Coronavirus Impacts Immigration Compliance and Travel Restrictions
The coronavirus (COVID-19), declared a pandemic by the World Health Organization and as a result, President Trump has made a proclamation restricting travel into the United States and an emergency declaration to help control the global threat and spread of the virus to the U.S. Effective March 13, 2020 foreign nationals, considered immigrants and nonimmigrants (such as H-1B, TN, L-1, O-1, P-1, E1/E2, F-1, and J-1 visa holders) will not be allowed into the United Sates, who within the last 14 days have been in any of the following countries:
China, Iran, Austria, Belgium, Czech Republic, Denmark, Estonia, Finland, France, Germany, Greece, Hungary, Iceland, Italy, Latvia, Liechtenstein, Lithuania, Luxembourg, Malta, The Netherlands, Norway, Poland, Portugal, Slovakia, Slovenia, Spain, Sweden and Switzerland. The ban will be in effect for 30 days, and may be extended.
The United Kingdom and Ireland are not included in this ban.

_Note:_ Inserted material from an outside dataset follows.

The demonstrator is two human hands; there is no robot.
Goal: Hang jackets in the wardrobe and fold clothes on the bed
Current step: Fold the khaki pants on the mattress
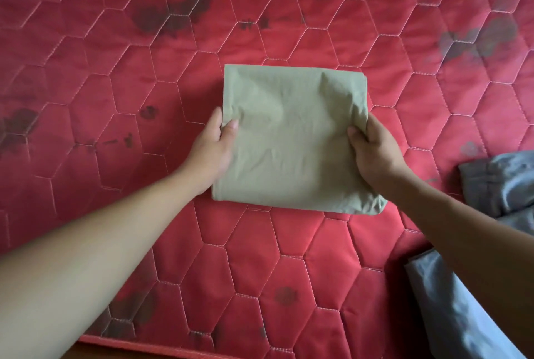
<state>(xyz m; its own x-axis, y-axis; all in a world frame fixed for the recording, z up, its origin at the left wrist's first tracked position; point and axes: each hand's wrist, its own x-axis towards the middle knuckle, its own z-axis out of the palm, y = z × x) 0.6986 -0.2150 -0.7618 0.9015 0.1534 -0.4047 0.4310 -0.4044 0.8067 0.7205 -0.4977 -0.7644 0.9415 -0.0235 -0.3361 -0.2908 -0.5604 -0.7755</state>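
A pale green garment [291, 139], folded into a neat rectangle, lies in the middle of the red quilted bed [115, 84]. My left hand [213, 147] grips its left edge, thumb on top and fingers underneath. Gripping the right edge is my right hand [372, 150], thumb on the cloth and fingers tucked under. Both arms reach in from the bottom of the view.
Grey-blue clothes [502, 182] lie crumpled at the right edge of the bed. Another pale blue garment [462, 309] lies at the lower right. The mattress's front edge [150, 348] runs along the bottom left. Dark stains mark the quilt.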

U.S. citizens, legal permanent residents, certain immediate relatives of U.S. citizens or lawful permanent residents are not subject to the ban, but must undergo extensive screening at one of the national airports and self-quarantine for a period of 14 days upon arrival in the United States when arriving from one of the identified 26 countries on the current travel restriction list.
Employers are advised to communicate to their employees to reconsider international travel due to the travel restrictions in place and the possibility of expansion of additional countries to the list. It will also be difficult to schedule visa appointments at US Consulates.
The State Department has announced that several consular posts have either temporarily suspended visa services or have greatly reduced their staffing.
In addition, employers in the U.S. are electing to take precautions and preventative measures to keep their employees safe and lessen the virus from spreading. At the time of this writing U.S. Citizenship and Immigration Services has not provided any guidance for employers whose employees are subject to and limited to particular worksites based on their visa status, such as H-1B and E-3 visa holders.
While there are temporary short term placement options, additional compliance may be required if a change in worksite lasts more than 30 days, including posting certified labor condition applications (LCA) or filing an amended petition with USCIS. Employers should consult their immigration attorney when making any changes to worksite locations or duties of their foreign national employees.